Dataset records:
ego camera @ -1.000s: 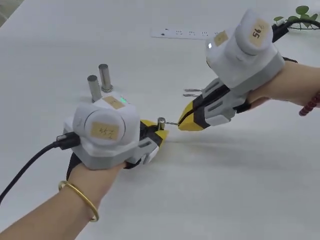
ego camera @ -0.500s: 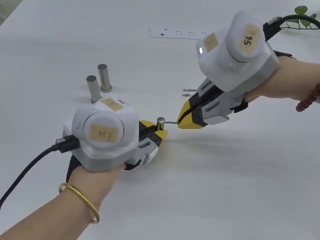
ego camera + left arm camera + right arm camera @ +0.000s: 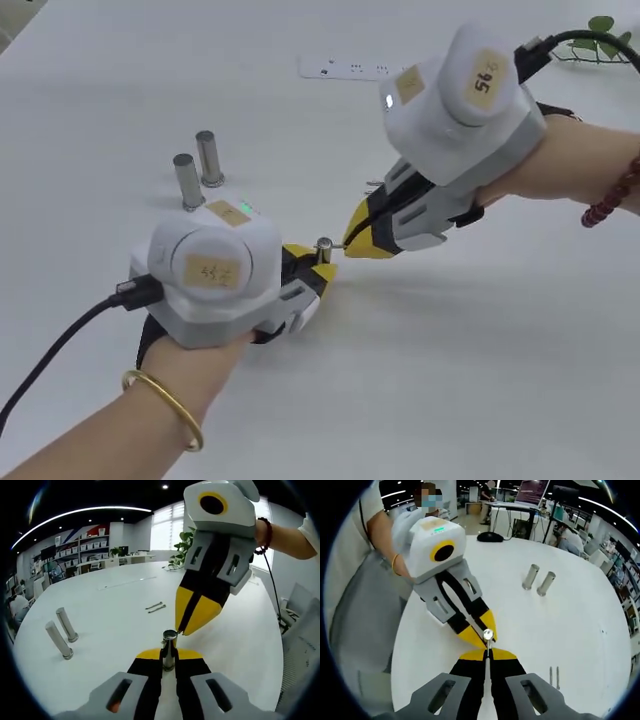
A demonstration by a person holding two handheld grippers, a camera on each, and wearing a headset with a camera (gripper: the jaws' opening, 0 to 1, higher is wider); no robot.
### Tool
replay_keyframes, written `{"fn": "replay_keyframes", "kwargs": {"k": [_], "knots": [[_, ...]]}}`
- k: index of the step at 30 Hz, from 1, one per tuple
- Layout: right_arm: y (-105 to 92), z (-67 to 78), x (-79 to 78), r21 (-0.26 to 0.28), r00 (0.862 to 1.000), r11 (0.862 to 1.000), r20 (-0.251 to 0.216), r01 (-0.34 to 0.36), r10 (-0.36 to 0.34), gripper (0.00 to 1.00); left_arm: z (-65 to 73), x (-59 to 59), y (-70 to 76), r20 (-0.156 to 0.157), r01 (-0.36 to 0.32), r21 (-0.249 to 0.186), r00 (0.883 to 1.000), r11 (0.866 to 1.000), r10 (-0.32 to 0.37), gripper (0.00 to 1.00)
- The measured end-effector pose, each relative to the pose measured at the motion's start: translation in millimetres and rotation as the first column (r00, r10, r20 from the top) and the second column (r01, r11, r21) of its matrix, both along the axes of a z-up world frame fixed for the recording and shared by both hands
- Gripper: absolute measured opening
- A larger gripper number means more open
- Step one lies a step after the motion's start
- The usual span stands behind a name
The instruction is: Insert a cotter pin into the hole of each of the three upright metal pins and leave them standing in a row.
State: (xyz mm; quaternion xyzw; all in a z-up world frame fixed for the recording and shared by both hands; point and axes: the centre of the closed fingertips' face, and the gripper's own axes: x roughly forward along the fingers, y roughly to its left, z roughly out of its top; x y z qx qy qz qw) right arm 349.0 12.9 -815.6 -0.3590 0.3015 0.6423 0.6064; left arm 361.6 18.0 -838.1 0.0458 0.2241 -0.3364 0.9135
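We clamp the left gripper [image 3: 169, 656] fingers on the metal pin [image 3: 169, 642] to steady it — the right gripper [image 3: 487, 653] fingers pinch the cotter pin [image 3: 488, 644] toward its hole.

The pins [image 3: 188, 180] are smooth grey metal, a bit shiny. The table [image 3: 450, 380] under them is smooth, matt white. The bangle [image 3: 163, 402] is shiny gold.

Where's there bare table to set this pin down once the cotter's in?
Bare table stretches on the near side of the right gripper, and between the two standing pins and the power strip. It is crowded where the left gripper brings its held pin to the cotter pin, with spare cotter pins just beyond.
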Motion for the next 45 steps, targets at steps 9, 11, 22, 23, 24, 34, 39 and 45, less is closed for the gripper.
{"fn": "replay_keyframes", "kwargs": {"k": [9,11,22,23,24,34,39,45], "knots": [[6.7,0.2,-1.5,0.022,1.000,1.000,-0.012,0.020,-0.020,0.04,-0.1,-1.0,-0.5,0.001,-0.006,-0.009,1.000,1.000,0.006,0.07],[6.6,0.1,-1.3,0.023,1.000,0.999,-0.013,0.023,-0.023,0.04,0.0,-0.8,-0.1,-0.005,-0.010,-0.019,1.000,1.000,0.010,0.07],[3.8,-3.4,-4.6,0.042,0.999,0.998,-0.026,0.043,-0.042,0.10,-0.4,-0.3,-0.8,-0.002,-0.011,-0.020,1.000,1.000,0.011,0.07],[3.3,-3.2,-4.9,0.044,0.999,0.998,-0.028,0.044,-0.043,0.10,-0.4,-0.2,-0.8,-0.001,-0.012,-0.021,1.000,1.000,0.012,0.07],[2.2,-2.6,-5.6,0.049,0.998,0.997,-0.032,0.052,-0.051,0.10,-0.3,-0.2,-0.8,-0.002,-0.012,-0.022,1.000,1.000,0.012,0.07],[-4.5,0.1,-2.6,0.046,0.997,0.996,-0.010,0.078,-0.077,0.05,-0.5,0.7,0.0,-0.007,-0.028,-0.033,1.000,0.999,0.028,0.07],[-1.0,0.1,-2.7,0.055,0.997,0.995,-0.011,0.079,-0.079,0.05,-0.7,0.8,-0.2,-0.008,-0.029,-0.038,1.000,0.999,0.029,0.07],[3.7,-0.1,-3.7,0.060,0.997,0.995,-0.014,0.080,-0.079,0.05,-0.6,0.5,-0.6,-0.008,-0.030,-0.037,1.000,0.999,0.029,0.07]]}}
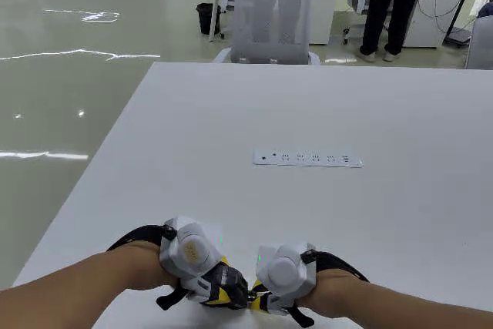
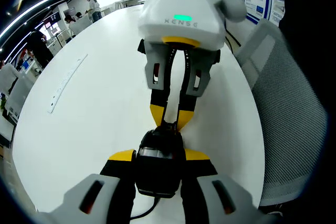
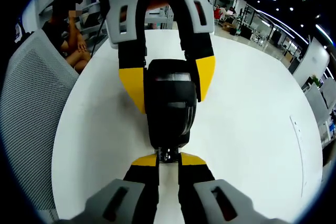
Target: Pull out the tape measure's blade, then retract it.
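"Holding what, the left gripper [image 2: 160,157]?"
"The tape measure [image 3: 170,103], its black body clamped between the fingers [image 2: 122,156], at the desk's [image 1: 308,105] near edge."
"And the right gripper [image 3: 168,160]?"
"Fingers pinched tight on the blade tip [image 3: 167,154], right at the body's mouth."

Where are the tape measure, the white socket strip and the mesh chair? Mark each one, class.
tape measure [image 2: 160,163]: left gripper view, on the top of its black case.
socket strip [image 1: 308,159]: head view, on the middle of its flat white face.
chair [image 1: 271,21]: head view, on its grey mesh back.
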Demonstrator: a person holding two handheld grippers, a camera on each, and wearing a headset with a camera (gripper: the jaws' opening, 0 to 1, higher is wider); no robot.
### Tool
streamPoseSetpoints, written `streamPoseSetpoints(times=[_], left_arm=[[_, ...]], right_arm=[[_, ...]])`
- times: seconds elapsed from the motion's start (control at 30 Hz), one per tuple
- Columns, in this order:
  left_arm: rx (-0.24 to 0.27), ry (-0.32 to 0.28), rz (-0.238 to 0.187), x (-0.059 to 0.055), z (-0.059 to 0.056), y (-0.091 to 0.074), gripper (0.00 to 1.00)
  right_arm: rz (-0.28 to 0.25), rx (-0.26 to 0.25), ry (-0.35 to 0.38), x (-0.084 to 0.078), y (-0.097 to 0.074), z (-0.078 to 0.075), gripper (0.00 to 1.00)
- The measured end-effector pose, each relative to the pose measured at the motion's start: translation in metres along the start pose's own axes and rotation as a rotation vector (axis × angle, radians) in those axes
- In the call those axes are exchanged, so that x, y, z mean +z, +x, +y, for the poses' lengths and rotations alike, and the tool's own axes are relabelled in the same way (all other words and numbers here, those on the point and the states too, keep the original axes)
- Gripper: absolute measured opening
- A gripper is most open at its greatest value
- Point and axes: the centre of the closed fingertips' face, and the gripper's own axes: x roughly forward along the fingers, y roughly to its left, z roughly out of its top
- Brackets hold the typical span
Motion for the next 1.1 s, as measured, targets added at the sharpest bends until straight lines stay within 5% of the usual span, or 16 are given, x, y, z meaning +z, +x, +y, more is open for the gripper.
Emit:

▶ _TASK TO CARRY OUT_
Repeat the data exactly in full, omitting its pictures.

▶ _ANSWER FOR THIS EXERCISE_
ego camera @ -1.000s: 
ego camera @ -0.500s: 
ego camera + left arm camera + right arm camera @ +0.000s: 
A demonstration by a person holding two handheld grippers, a camera on each, and wearing a headset with a camera (gripper: the jaws' opening, 0 to 1, higher is wider); no robot.
### Tool
replay_keyframes, written `{"fn": "replay_keyframes", "kwargs": {"k": [_], "knots": [[_, ...]]}}`
- k: index of the step at 30 Hz, from 1, one per tuple
- Layout: right_arm: y (-105 to 92), z (-67 to 78), x (-79 to 78), r21 (-0.26 to 0.28), r00 (0.862 to 1.000), r11 (0.862 to 1.000), r20 (-0.251 to 0.216), r01 (-0.34 to 0.36), r10 (-0.36 to 0.34), gripper (0.00 to 1.00); left_arm: z (-65 to 73), x (-59 to 59), y (-70 to 76), r20 (-0.156 to 0.157), r01 (-0.36 to 0.32), r21 (-0.249 to 0.186), r00 (0.883 to 1.000), r11 (0.866 to 1.000), r10 (-0.32 to 0.37), gripper (0.00 to 1.00)
- The measured end-effector pose, each relative to the pose measured at the motion's start: translation in millimetres and rotation as the first column (r00, r10, r20 from the top) and the second column (r01, r11, r21) of its matrix, both along the axes of a z-up world frame fixed for the recording and shared by both hands
- Gripper: absolute measured opening
- A larger gripper number means more open
- Step one lies a step after the motion's start
- The usual span stands behind a name
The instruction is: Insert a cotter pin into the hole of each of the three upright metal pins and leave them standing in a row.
State: (xyz mm; quaternion xyzw; all in a z-up world frame fixed for the recording and shared by both hands; point and axes: the centre of the closed fingertips' face, and the gripper's own axes: x roughly forward along the fingers, y roughly to its left, z roughly out of its top; x y z qx qy qz qw) right arm 349.0 12.9 -815.6 -0.3590 0.3015 0.6423 0.6064; left arm 361.6 18.0 -838.1 0.0458 0.2241 -0.3364 0.9135
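We clamp the left gripper [image 3: 169, 656] fingers on the metal pin [image 3: 169, 642] to steady it — the right gripper [image 3: 487, 653] fingers pinch the cotter pin [image 3: 488, 644] toward its hole.

The pins [image 3: 188, 180] are smooth grey metal, a bit shiny. The table [image 3: 450, 380] under them is smooth, matt white. The bangle [image 3: 163, 402] is shiny gold.

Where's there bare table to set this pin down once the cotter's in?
Bare table stretches on the near side of the right gripper, and between the two standing pins and the power strip. It is crowded where the left gripper brings its held pin to the cotter pin, with spare cotter pins just beyond.
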Motion for the next 45 steps, targets at steps 9, 11, 22, 23, 24, 34, 39 and 45, less is closed for the gripper.
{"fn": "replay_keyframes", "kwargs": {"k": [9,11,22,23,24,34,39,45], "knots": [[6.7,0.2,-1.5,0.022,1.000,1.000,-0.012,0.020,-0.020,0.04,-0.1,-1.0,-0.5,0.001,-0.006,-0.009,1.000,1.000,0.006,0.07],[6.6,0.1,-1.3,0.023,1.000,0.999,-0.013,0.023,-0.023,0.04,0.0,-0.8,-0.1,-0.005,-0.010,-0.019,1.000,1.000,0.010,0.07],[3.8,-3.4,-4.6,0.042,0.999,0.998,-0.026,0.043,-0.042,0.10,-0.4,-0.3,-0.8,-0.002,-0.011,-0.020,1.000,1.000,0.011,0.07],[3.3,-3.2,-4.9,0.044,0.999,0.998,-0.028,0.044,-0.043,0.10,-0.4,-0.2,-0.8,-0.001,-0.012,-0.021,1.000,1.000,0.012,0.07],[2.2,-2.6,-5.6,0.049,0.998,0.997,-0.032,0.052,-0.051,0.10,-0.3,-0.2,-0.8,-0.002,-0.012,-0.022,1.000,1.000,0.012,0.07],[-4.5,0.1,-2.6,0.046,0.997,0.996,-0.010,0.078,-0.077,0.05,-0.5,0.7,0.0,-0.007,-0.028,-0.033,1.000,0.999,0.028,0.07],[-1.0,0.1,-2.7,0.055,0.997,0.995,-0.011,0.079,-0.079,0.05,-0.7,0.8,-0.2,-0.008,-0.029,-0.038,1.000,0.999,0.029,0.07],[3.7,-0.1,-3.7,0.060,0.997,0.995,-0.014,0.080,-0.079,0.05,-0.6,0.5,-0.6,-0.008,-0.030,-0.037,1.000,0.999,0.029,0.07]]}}
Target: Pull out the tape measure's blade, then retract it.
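"Holding what, the left gripper [image 2: 160,157]?"
"The tape measure [image 3: 170,103], its black body clamped between the fingers [image 2: 122,156], at the desk's [image 1: 308,105] near edge."
"And the right gripper [image 3: 168,160]?"
"Fingers pinched tight on the blade tip [image 3: 167,154], right at the body's mouth."

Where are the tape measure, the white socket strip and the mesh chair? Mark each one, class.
tape measure [image 2: 160,163]: left gripper view, on the top of its black case.
socket strip [image 1: 308,159]: head view, on the middle of its flat white face.
chair [image 1: 271,21]: head view, on its grey mesh back.
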Demonstrator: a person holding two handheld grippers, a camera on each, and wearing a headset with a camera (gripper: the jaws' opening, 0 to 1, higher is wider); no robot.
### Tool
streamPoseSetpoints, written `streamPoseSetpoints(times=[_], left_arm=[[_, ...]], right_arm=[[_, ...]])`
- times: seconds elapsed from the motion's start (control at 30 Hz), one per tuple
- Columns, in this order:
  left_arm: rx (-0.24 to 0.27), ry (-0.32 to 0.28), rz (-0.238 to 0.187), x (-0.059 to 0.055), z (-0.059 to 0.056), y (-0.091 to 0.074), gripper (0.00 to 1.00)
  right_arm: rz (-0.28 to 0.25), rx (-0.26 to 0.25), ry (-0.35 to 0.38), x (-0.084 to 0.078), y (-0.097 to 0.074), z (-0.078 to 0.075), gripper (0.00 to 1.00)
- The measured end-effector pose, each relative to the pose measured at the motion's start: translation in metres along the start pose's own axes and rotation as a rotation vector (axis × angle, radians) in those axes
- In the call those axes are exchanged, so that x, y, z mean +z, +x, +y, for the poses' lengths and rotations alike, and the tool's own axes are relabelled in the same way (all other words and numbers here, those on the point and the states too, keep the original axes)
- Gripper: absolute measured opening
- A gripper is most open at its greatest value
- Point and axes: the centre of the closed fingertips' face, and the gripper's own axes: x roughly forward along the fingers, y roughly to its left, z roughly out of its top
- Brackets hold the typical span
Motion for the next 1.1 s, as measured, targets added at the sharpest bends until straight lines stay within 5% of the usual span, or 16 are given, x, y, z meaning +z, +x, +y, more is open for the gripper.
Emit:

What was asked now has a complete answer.